WHAT YOU HAVE TO DO → Extract, unchanged, each line of the listing below from its first line through the line that contains "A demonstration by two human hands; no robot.", inclusive, and nothing else.
-------
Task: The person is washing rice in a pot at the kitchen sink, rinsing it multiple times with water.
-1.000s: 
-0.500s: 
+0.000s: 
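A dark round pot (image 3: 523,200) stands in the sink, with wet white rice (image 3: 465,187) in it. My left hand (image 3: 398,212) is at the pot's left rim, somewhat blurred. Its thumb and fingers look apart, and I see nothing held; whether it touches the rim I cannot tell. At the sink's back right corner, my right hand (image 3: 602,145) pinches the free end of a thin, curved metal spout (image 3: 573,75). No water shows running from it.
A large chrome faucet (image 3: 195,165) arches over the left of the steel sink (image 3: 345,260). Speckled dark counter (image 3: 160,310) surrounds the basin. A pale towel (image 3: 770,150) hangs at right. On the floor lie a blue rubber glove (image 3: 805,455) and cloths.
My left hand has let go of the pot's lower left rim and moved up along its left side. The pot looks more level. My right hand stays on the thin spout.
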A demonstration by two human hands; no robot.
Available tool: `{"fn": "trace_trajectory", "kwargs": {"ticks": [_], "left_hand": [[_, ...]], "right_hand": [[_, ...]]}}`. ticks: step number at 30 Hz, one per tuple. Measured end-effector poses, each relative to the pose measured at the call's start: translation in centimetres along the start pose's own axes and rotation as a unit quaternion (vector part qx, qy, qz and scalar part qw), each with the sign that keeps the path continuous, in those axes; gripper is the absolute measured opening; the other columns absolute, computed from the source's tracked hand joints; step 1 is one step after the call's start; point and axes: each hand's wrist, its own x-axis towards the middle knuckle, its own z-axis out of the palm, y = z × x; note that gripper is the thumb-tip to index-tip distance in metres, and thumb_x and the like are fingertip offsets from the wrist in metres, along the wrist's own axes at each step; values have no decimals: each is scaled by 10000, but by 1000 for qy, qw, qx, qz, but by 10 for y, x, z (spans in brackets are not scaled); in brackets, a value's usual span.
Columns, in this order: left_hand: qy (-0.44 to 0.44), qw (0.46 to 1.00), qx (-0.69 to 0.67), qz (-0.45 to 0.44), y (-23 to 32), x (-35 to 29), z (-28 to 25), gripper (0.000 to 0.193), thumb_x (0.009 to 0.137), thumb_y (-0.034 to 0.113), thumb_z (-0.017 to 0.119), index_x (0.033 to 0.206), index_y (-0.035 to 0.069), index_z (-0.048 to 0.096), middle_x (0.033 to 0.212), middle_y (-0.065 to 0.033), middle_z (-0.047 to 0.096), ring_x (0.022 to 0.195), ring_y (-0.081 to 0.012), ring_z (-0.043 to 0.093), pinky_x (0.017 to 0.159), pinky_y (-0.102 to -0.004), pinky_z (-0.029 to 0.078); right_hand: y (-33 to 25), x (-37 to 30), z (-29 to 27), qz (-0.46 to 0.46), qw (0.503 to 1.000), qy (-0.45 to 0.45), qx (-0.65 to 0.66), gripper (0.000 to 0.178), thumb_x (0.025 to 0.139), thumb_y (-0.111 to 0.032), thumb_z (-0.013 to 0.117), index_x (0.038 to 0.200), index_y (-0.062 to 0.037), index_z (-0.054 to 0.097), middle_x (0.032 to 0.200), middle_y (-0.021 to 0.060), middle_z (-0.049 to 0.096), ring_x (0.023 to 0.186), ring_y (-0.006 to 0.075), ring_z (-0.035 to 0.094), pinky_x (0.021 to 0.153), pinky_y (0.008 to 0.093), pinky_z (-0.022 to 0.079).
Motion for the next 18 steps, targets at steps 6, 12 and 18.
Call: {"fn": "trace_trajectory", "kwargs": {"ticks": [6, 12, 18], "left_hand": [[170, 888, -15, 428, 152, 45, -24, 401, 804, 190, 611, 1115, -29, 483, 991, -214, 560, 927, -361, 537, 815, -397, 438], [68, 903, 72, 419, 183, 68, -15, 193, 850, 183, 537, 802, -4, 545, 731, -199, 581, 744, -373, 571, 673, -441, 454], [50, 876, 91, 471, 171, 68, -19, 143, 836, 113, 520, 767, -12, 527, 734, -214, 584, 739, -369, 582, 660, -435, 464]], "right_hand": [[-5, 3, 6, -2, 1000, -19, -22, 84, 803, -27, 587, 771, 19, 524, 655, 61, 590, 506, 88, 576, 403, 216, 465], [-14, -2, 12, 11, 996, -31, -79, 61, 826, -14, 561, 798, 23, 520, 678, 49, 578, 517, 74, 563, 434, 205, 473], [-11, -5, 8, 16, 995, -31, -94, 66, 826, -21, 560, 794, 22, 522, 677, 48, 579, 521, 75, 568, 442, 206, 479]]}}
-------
ANSWER BOX →
Task: The person is washing rice in a pot at the kitchen sink, rinsing it multiple times with water.
-1.000s: 
-0.500s: 
+0.000s: 
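A dark round pot (image 3: 523,200) stands in the sink, with wet white rice (image 3: 465,187) in it. My left hand (image 3: 398,212) is at the pot's left rim, somewhat blurred. Its thumb and fingers look apart, and I see nothing held; whether it touches the rim I cannot tell. At the sink's back right corner, my right hand (image 3: 602,145) pinches the free end of a thin, curved metal spout (image 3: 573,75). No water shows running from it.
A large chrome faucet (image 3: 195,165) arches over the left of the steel sink (image 3: 345,260). Speckled dark counter (image 3: 160,310) surrounds the basin. A pale towel (image 3: 770,150) hangs at right. On the floor lie a blue rubber glove (image 3: 805,455) and cloths.
My left hand has let go of the pot's lower left rim and moved up along its left side. The pot looks more level. My right hand stays on the thin spout.
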A demonstration by two human hands; no robot.

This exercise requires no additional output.